Economic losses: Mastitis is the major cause of economic loss to dairy industry globally. Annual losses in the dairy industry due mastitis was approximately 2 billion dollar in USA and 526 million dollars in India, in subclinical mastitis and clinical mastitis are responsible for approximately 70% and 30% respectively of dollars losses. Mastitis accounted for 26% of the total cost of all dairy cattle diseases. Losses from mastitis were twice as high as losses from infertility and reproductive diseases. The economic losses sustained by dairyman or farmers due to mastitis has been identified likes reduced milk production, discarded milk, early cow replacement costs, reduced cow sale value, drugs, veterinary services, labor etc.

Etiology: Mastitis, an inflammation of the mammary gland, is a complex of polymicrobial origin. Mastitis-causing pathogens includes bacteria likes Staphylococcus aureus, coagulase negative Staphylococcus spp., Streptococcus spp., E. coli, Pseudomonas spp., Klebseilla spp., Bacillus spp.,  and non-bacterial pathogens, likes mycoplasms, fungi, yeasts, and chlamydia. These pathogens infect the udder generally through the ducts papillary, which is the only opening of the udder to the outside world. Despite intensive etiological research, still around 20–35% of clinical cases of bovine mastitis have an unknown aetiology. Miltenburg (1996) found a 28% negative rate in 1045 cases of clinical mastitis, and Wedderkopp (1997) did not note pathogens in 35% of 6809 milk quarters in 3783 cows suffering from clinical mastitis and Ranjan (2010) has also reported there is no isolate in 52 cases of clinical cases of bovine mastitis out of 190 positive samples of bovine mastitis. An explanation for these high percentages of culture-negative samples might be a low concentration of udder pathogens. In some form of mastitis, caused by E. coli or other environmental organisms, systemic effects of endotoxin continue in the absence of viable bacteria in milk. Some of the microorganism such as Mycoplasma spp, Listeria spp. etc require specialized isolation media, no growth may also be observed in traumatic mastitis. In addition, the reason behind no isolation of bacteria from milk samples may include treatment with antibiotics before sampling and elimination of the bacteria in the course of inflammatory reaction. Lack of bacterial growth may also be a feature of chronic mastitis in which the organisms have been eliminated but the pathological changes persist. But these agents cannot be the explanation for all culture-negative milk samples from mastitis cows, because these agents are no common udder pathogens.
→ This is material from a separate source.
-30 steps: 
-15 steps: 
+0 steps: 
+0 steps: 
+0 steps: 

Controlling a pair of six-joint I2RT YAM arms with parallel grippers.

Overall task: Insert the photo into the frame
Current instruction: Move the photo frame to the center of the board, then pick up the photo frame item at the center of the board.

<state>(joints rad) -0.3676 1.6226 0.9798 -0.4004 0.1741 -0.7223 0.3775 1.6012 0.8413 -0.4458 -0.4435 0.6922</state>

Transmission of bovine mastitis: It is mainly transmitted by contact with contaminated milking machine, and through contaminated milker hands or materials.

Types of bovine mastitis: There are two type of bovine mastitis i.e. clinical and sub-clinical bovine mastitis.
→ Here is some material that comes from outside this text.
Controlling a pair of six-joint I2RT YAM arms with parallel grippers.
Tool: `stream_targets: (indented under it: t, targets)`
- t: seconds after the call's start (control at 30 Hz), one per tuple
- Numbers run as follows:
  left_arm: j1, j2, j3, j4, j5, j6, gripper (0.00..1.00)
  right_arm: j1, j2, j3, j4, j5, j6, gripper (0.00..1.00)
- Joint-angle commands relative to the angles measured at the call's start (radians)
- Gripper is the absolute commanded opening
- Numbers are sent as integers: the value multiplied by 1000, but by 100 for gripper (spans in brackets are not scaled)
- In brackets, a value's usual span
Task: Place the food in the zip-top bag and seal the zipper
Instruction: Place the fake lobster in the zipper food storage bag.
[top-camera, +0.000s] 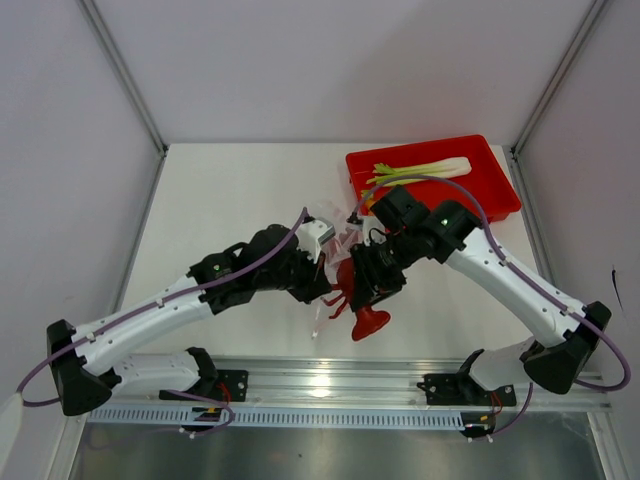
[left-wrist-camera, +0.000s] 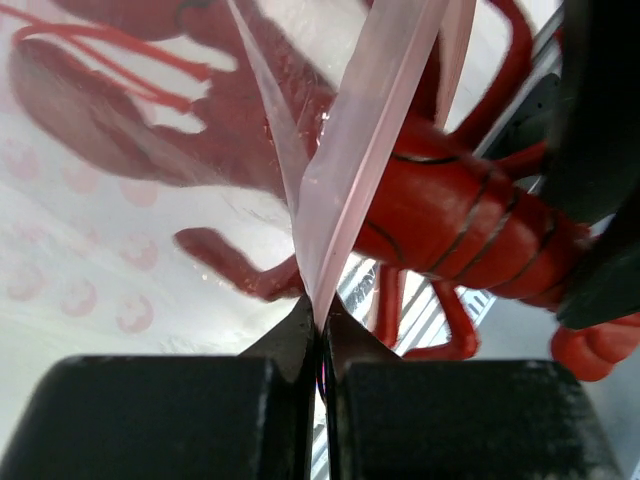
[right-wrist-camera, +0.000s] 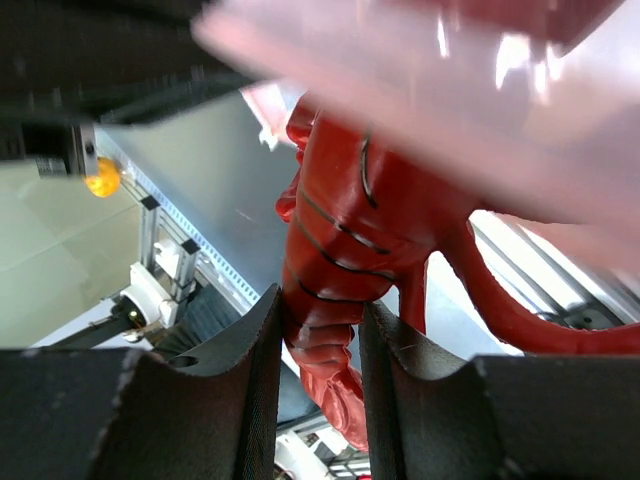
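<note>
My left fingers (left-wrist-camera: 200, 415) were pinched shut on the zipper (left-wrist-camera: 352, 170) of the zip-top bag (left-wrist-camera: 110, 230); my right fingers (right-wrist-camera: 215, 400) gripped the red lobster (right-wrist-camera: 350, 235), near the tray (top-camera: 496, 190).

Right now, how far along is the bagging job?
Done: nothing fully bagged. In hand: the left gripper is shut on the pink zipper strip. The right gripper grips the red lobster by its tail, its head showing through the clear bag, so it looks partly in. Left: the green stalk lies in the red tray, yellow pieces not visible, zipper unsealed.
</note>
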Motion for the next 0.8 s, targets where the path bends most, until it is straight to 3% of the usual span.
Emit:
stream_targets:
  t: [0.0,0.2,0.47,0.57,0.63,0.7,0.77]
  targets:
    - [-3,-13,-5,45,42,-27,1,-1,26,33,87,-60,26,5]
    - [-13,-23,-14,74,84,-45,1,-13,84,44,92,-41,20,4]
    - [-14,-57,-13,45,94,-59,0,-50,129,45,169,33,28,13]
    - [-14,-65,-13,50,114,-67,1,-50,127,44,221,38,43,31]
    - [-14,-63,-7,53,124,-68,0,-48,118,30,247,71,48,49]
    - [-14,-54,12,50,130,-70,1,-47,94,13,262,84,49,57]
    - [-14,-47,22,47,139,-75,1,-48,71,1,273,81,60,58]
1. Clinical bovine mastitis: Clinical mastitis may be categorized in to different types: per-acute, acute, sub-acute and chronic.
2. Per-acute Mastitis: sudden onset, severe inflammation of the udder, and serous milk-Systemic illness often precedes the symptoms manifested in the milk and mammary gland.
3. Acute Mastitis: sudden onset, moderate to severe inflammation of the udder, decreased production, and occurrence of serous milk/fibrin clots, Systemic signs are similar but less severe than for the per-acute form.

• Sub-acute Mastitis: Mild inflammation, no visible changes in udder, but there generally is small flakes or clots in the milk, and the milk may have an off-color. There are no systemic signs of illness.

1. Chronic Mastitis: Chronic mastitis may persist in a subclinical form for months or years with occasional clinical flare-ups. Treatment usually involves treating the clinical flare-ups, or culling the cow from the herd.
2. Sub-clinical bovine mastitis: The most common form of mastitis, 15×40 X more common than clinical mastitis, no gross inflammation of the udder and no gross changes in the milk, decreased production and decreased milk quality. In this mastitis only there is increase in the number of Somatic Cell Count.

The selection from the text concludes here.